Ok, will do, and I did look to see if Amtrak had one like what I had but the closest I found was the one in the picture. I made the minor adjustments, and I stated it was pretty much spot on (with minor differences) but I do list them later, tho I forgot to mention the different lettering which you caught. But thanks for the info! 

Oh whats a more generic term for the breezeways? I just call them as I know them by!



Southern said:


> i think you need a "photo studio". There should not anything in the background, or it should be on a layout. I just use two pieces of white Styrofoam one as the floor and one as the back drop.


I do want to get one but I don't have the money for it, but I will be looking into a simple cardboard tri-fold thing or something similar to use for a blank back round!


----------



## cv_acr (Oct 28, 2011)

A piece of posterboard for a background costs what, 50 cents at office depot and will make a nice, even backdrop.


----------



## Carl (Feb 19, 2012)

The white poster board, glued to a supporting piece of cardboard (from a medium-size box) works great.

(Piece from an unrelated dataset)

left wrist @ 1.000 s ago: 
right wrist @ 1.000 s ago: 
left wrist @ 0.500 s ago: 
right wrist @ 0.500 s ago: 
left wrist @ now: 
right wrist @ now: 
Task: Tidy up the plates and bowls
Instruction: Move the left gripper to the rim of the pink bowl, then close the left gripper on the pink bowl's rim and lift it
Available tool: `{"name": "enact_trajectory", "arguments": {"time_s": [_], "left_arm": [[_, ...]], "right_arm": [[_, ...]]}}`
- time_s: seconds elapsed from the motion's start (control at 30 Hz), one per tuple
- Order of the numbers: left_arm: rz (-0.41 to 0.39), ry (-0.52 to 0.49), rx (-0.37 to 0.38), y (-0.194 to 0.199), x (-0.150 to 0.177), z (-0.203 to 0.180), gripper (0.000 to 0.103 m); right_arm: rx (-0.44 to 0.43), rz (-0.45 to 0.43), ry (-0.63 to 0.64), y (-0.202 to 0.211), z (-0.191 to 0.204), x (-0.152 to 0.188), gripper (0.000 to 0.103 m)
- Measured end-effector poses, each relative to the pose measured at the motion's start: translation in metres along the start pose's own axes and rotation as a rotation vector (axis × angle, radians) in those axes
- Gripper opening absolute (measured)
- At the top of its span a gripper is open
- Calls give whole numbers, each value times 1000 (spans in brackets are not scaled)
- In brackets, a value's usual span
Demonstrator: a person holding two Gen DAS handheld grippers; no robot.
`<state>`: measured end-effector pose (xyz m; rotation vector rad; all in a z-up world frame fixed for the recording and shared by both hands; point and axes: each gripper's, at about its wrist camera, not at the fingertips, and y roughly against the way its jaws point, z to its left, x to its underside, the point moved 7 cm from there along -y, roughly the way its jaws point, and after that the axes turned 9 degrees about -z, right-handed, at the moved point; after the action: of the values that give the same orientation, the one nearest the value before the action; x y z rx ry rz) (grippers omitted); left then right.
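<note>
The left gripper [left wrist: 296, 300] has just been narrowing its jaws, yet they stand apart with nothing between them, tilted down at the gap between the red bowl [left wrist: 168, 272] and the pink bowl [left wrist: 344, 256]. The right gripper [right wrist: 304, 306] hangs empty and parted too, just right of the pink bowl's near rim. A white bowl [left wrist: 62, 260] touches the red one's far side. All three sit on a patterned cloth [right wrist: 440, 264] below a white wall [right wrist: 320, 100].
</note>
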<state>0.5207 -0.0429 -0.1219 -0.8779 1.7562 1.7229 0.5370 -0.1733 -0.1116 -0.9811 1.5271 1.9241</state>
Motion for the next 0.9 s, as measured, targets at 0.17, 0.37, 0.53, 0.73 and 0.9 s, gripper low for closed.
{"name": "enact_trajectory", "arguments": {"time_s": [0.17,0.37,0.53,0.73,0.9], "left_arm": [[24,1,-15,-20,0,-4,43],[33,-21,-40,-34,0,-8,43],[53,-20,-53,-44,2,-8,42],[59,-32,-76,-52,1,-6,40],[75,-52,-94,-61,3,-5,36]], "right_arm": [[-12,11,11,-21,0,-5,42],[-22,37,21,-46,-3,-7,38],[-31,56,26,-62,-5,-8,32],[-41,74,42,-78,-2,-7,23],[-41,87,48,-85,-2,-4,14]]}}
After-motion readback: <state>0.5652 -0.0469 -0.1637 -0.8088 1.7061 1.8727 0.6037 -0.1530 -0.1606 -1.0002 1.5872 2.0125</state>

If you can some how the curve the poster board at the bottom, you can create a continuous background look.


----------



## Southern (Nov 17, 2008)

Used styrofoam. Free


----------



## Carl (Feb 19, 2012)

Here is an excellent link for suggestions on model railroad photography. Down the page a bit is a section titled “What Makes A Good Picture”. For all the time and effort one puts into model construction, why not show it against a backdrop that will highlight the model.

http://nevardmedia.blogspot.com/2011/10/model-railway-photography.html

I enjoy this link as it does not speak to me as if I were a camera dumbbell, which I am (I still have a box camera).


----------



## brylerjunction (Aug 8, 2011)

Carl said:


> Here is an excellent link for suggestions on model railroad photography. Down the page a bit is a section titled “What Makes A Good Picture”. For all the time and effort one puts into model construction, why not show it against a backdrop that will highlight the model.
> 
> http://nevardmedia.blogspot.com/2011/10/model-railway-photography.html
> 
> I enjoy this link as it does not speak to me as if I were a camera dumbbell, which I am (I still have a box camera).


Carl,
Thanks for link this is something we have been looking for for awhile as we have backdrops and photoboxes but just need those extra tips to make some better pictures.
thanks again!!!


----------



## Mrs.NIMT (Aug 17, 2012)

After reading your blog and looking at both the real and replica photos I am curious… who makes a better kit for this model?
I think when “reviewing” a hobby styled item, perhaps compare multiple manufactures of the same car, caboose, box car, or whatever may be a wiser choice (after all you are recommending that your readers should or shouldn’t buy one so why not?). You mentioned an Accurail kit for a beginner but maybe showcase the differences between them. You could also detail the difference in skill needed for each kit, the quality of the material, price, etc. 
Also, you stated in your post that, “…but for me I would be weary of who I would suggest this kit to.” And you still gave the kit an overall score of 9/10!!! WOW, that’s a really good score (a 90% would be an A in college studies, or a B in high school studies) – if you wouldn’t recommend it shouldn’t it be in the C/D range???
Lastly, I know others have mentioned that the photos need to be on a layout or diorama… but also, you displayed the kit pieces on the carpet. I think a serious modeler (and one that others would want to read and look to for advice) should have these things on a workbench (table) or at least on blank white paper.


----------



## Carl (Feb 19, 2012)

Just a few extra dollars can make a great display for photo op's. From the internet site that I had previously noted, I am in the process of building the little display, out of 1/2" foam, with, hopefully, a backdrop of blue sky. For building kits I am looking a the same but with out tracks and the addition of landscaping.


----------



## Lester Perry (Nov 7, 2008)

http://www.filehippo.com/download_faststone_image_viewer/
This might help some


----------



## Big Ed (Jun 16, 2009)

James, they are called Running Boards, as the brakeman used to run on them to set the brakes or get out of the way of an approaching tunnel.
Some called them Roof Walks, but running boards is the proper terminology.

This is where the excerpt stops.